# Forum Other Languages All other languages Arabic  Где б взять тексты песен? Where could I find song lyrics?

## tyomitch

(Тут как принято писать, по-русски или по-английски?) 
Я нашёл на http://arabic-media.com/ кучу ссылок на клипы с арабскими песнями. Видимо, это достаточно популярные песни, раз на них сняли клипы. Где бы теперь найти тексты этих песен? Я ещё недостаточно знаю арабский, чтобы воспринимать текст на слух  ::  
(Which language should I use when writing here?) 
I have found a bunch of links to Arabic music videos. I assume that it's fairly popular songs if they had shot the videos. So, where could I find these songs' lyrics? My knowledge of Arabic is yet too basic to comprehend the spoken text  ::

----------


## GanGsTer Girl

Hello   http://www.orientaldancer.net/arabic-song-lyrics/  
The lyrics are in English characters    
Sorry i don't have another link

----------


## tyomitch

The lyrics are pretty scarce there.

----------


## Анатолий

> (Тут как принято писать, по-русски или по-английски?) 
> Я нашёл на http://arabic-media.com/ кучу ссылок на клипы с арабскими песнями. Видимо, это достаточно популярные песни, раз на них сняли клипы. Где бы теперь найти тексты этих песен? Я ещё недостаточно знаю арабский, чтобы воспринимать текст на слух  
> (Which language should I use when writing here?) 
> I have found a bunch of links to Arabic music videos. I assume that it's fairly popular songs if they had shot the videos. So, where could I find these songs' lyrics?

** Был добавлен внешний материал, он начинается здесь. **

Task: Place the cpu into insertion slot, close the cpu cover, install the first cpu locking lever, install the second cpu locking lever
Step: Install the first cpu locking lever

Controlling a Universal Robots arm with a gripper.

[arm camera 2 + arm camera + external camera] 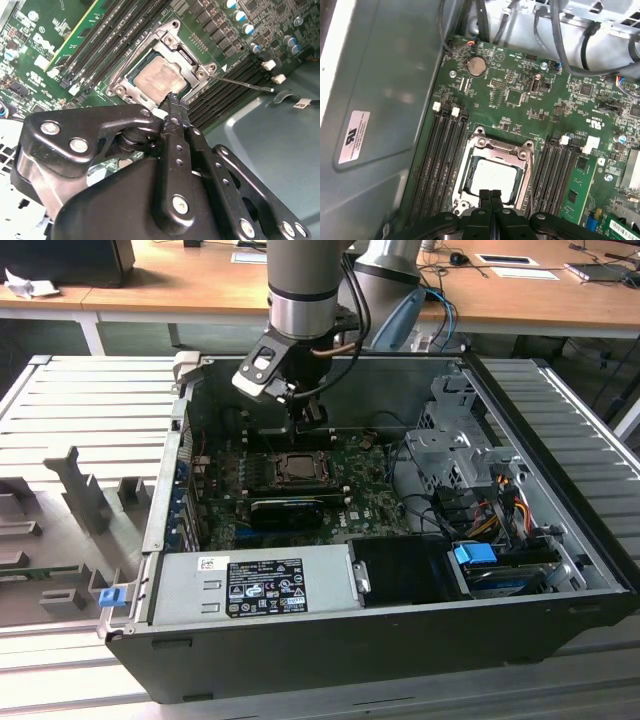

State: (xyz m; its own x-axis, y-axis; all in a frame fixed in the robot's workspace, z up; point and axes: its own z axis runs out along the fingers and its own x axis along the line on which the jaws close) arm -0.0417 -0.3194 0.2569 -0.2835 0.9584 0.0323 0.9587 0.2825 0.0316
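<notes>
Exterior view shows the arm reaching into the open computer case (pixel 350 650), with the pincer (pixel 308 422) just above the far edge of the motherboard (pixel 360 490), close over the socket area. In both wrist views the pincer's two fingers are pressed together with nothing between them, and their tips hang near one edge of the cover (pixel 496 146).

The cpu (pixel 494 181) lies flat in the slot (pixel 468 175), its silver top showing through the cover's square cut-out. The cover looks folded down over it. In the second wrist view a thin lever (pixel 245 84) sticks out sideways from one corner of the socket, apparently not latched. Whether the other lever is latched I cannot tell.

The risks, as I judge them:
- The closed tips are narrow and the lever is a thin, springy rod. A push slightly off line could let it slip off and snap back.
- If the tips come down on the cover or the cpu instead, they could scratch the top or press the chip unevenly onto the pins.
- With the cover unclamped, a sideways knock could lift it and shift the cpu.
- The memory slots (pixel 440 150) beside the socket leave little room for a stray move.
</notes>
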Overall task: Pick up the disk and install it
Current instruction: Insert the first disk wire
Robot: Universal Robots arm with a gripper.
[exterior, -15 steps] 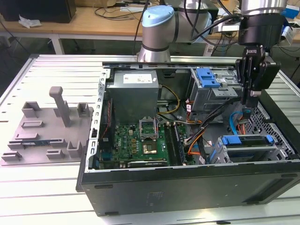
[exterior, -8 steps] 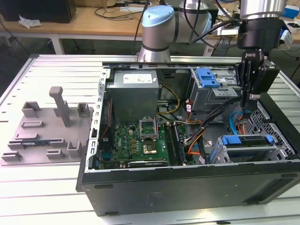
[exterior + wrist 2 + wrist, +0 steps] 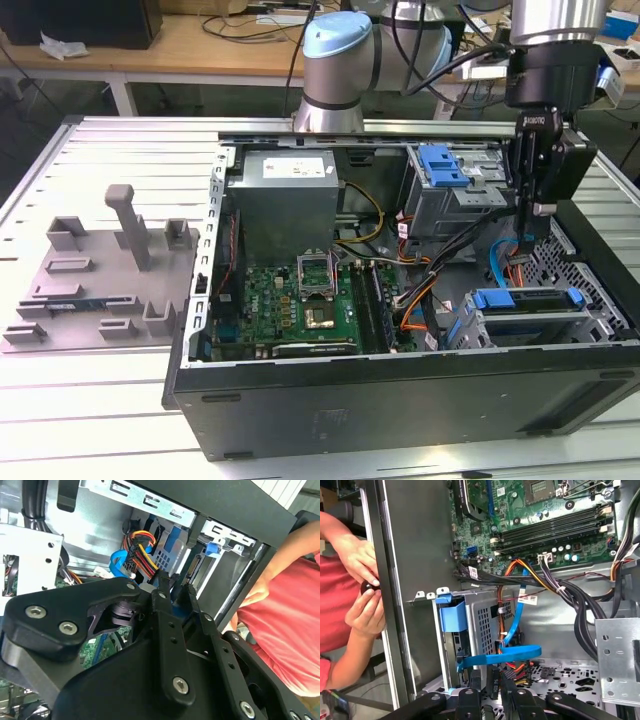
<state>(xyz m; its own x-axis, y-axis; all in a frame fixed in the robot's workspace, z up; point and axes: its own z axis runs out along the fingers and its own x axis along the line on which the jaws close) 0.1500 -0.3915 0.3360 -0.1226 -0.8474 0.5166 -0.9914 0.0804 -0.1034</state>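
Disk (image 3: 527, 312) inside case (image 3: 400, 405) on table (image 3: 90, 420).

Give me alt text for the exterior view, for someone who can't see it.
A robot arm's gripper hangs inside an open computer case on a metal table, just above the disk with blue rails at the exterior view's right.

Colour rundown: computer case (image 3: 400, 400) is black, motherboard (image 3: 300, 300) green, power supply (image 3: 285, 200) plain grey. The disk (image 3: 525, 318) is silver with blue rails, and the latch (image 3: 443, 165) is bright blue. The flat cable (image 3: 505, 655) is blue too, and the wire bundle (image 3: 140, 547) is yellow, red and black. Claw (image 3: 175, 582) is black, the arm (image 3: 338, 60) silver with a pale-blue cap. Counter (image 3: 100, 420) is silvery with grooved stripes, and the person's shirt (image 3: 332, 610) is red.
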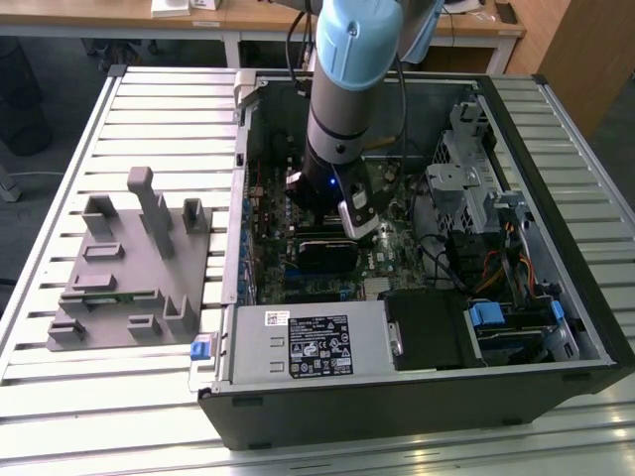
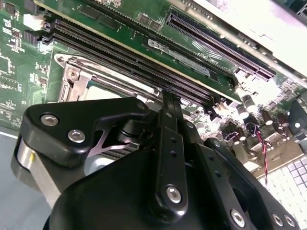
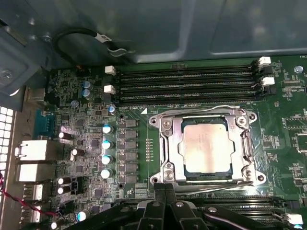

My knowledge of Arabic is yet too basic to comprehend the spoken text

 Writing in  English, so that other members could benefit. 
Help is on the way: 
Amr Diab (singing in Egyptian dialect) http://www.arabic.ru/hear/modern/diab/ 
MP3, lyrics (mainly romanised but some are in Arabic) and English translation) 
Note that most pop songs are in spoken dialects, not in MSA (modern standard Arabic).

----------


## xtracool

Всем привет! Я потратил наверное пол дня на поиски слов к этой песне и нашел, но только на арабском, что само сабой мне совсем не подходит. Если кому не сложно, выложете слова на русском, ну или на английском... 
Hi all! I've spent a lot of my time searching for elissa's lyrics - baddy doub song. Unfortunatelly, I don't speak arabic and I need lyrics in english...   ::  Can you help me, please? 
if this would help, here it is, lyrics in arabic:  
كلمات : الياس ناصر
ألحان : غوليس
توزيع : جان ماري رياشي  
عيني عيني عليك و رموشي حوليك اسقيني من حبك و اصرخ لبيك 
مهما ليلي طال و زغلط الموال بدي احساسك يحملني ليك 
بدي دوب قلي قلي بجنون بحبك انا مجنون ما بنسى حبك يوم
بدي دوب قلي قلي بجنون بحبك انا مجنون ما بنسى حبك يوم 
يللي قلي بحبك قلي قلي قلي بحلم يللي غني وصوتك علي غني غني بفهم 
ليلي ليلي نهار و عمري كلو نهار اغمرني بعيونك محي الاسرار 
قلبي قلبي نار وعم تحرقني النار بدي على ايدك كفي المشوار 
بدي دوب قلي قلي بجنون بحبك انا مجنون ما بنسى حبك يوم
بدي دوب قلي قلي بجنون بحبك انا مجنون ما بنسى حبك يوم 
يللي قلي بحبك قلي قلي قلي بحلم يللي غني وصوتك علي غني غني بفهم
يللي قلي بحبك قلي قلي قلي بحلم يللي غني وصوتك علي غني غني بفهم
يللي قلي بحبك قلي قلي قلي بحلم يللي غني وصوتك علي غني غني بفهم

----------